▶ Exercise details
The first line of the data below and every line after it, through the one with "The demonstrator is", must be transcribed without change.

======== Dataset content

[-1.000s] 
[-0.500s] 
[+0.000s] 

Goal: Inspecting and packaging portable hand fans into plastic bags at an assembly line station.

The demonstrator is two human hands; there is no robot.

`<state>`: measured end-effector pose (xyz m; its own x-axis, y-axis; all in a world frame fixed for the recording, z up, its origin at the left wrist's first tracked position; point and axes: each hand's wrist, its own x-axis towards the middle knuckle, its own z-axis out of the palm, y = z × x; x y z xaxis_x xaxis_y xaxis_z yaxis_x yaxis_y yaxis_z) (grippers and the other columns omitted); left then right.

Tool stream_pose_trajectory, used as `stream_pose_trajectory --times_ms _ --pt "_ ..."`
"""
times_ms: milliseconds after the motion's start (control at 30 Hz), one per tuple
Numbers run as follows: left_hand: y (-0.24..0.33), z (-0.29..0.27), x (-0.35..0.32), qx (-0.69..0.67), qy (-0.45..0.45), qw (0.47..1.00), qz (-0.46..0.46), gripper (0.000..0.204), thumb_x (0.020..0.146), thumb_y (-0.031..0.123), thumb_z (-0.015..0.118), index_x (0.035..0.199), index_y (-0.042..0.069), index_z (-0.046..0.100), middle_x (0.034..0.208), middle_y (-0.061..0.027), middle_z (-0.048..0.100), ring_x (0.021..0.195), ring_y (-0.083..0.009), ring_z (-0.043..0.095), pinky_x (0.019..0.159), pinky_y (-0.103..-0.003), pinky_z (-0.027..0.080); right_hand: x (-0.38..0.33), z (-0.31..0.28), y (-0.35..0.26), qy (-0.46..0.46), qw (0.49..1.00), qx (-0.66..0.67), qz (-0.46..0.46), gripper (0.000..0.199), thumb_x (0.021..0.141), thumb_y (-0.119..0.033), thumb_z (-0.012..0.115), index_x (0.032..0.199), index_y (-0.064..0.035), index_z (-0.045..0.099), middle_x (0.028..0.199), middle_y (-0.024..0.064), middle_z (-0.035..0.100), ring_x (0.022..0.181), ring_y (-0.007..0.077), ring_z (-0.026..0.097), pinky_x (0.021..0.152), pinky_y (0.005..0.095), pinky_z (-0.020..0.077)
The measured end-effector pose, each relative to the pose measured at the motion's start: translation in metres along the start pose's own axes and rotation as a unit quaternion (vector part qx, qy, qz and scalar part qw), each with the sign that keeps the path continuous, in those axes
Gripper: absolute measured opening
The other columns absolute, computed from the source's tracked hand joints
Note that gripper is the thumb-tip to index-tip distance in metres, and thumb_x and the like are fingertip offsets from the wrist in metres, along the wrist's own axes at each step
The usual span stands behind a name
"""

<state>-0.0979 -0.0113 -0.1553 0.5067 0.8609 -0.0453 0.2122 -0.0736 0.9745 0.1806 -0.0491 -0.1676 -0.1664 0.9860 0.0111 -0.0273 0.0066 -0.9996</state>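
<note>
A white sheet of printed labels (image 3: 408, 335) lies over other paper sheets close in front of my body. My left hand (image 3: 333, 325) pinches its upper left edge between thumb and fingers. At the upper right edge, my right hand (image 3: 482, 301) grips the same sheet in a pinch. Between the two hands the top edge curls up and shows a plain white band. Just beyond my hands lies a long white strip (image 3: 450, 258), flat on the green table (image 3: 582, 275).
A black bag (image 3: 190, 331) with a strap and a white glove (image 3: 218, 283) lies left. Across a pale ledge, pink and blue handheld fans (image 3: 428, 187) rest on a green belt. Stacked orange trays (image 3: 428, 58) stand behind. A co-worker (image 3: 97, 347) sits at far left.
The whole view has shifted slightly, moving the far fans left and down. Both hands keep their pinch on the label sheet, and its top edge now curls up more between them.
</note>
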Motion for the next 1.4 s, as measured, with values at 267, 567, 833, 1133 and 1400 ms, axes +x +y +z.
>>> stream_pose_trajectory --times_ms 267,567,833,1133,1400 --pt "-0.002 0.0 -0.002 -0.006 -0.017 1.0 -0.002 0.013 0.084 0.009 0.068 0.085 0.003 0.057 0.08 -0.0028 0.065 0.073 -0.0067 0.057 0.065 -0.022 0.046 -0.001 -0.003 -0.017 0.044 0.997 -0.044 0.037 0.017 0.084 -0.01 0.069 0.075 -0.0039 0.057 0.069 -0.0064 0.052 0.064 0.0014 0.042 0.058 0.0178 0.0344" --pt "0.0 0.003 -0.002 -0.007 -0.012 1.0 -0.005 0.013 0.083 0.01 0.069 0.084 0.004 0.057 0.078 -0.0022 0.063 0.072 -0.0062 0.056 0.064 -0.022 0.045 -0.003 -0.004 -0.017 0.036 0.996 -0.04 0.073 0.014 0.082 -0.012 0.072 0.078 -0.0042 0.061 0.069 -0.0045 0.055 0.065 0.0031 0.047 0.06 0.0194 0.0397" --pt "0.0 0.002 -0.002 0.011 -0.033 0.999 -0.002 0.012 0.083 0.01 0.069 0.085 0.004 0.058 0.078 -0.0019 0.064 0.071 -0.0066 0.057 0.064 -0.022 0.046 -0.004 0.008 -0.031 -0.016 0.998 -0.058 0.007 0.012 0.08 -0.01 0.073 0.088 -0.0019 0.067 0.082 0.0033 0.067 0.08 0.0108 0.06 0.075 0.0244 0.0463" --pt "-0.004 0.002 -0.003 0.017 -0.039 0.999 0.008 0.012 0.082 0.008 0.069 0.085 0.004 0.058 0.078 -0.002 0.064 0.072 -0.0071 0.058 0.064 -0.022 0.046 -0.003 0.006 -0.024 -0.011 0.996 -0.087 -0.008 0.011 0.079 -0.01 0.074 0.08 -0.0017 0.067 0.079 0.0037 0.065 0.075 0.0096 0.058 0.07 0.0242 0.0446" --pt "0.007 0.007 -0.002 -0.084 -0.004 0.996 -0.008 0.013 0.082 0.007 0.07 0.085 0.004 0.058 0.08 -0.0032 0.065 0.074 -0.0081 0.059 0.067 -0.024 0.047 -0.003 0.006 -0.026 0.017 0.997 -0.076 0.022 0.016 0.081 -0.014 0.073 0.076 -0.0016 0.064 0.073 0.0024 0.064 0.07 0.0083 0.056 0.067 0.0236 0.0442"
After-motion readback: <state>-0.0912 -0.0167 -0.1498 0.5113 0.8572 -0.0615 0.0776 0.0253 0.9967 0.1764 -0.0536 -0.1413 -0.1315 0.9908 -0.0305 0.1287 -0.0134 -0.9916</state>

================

▶ Exercise response
[-1.000s] 
[-0.500s] 
[+0.000s] 

Goal: Inspecting and packaging portable hand fans into plastic bags at an assembly line station.

The demonstrator is two human hands; there is no robot.

Nothing else is left to add to this answer.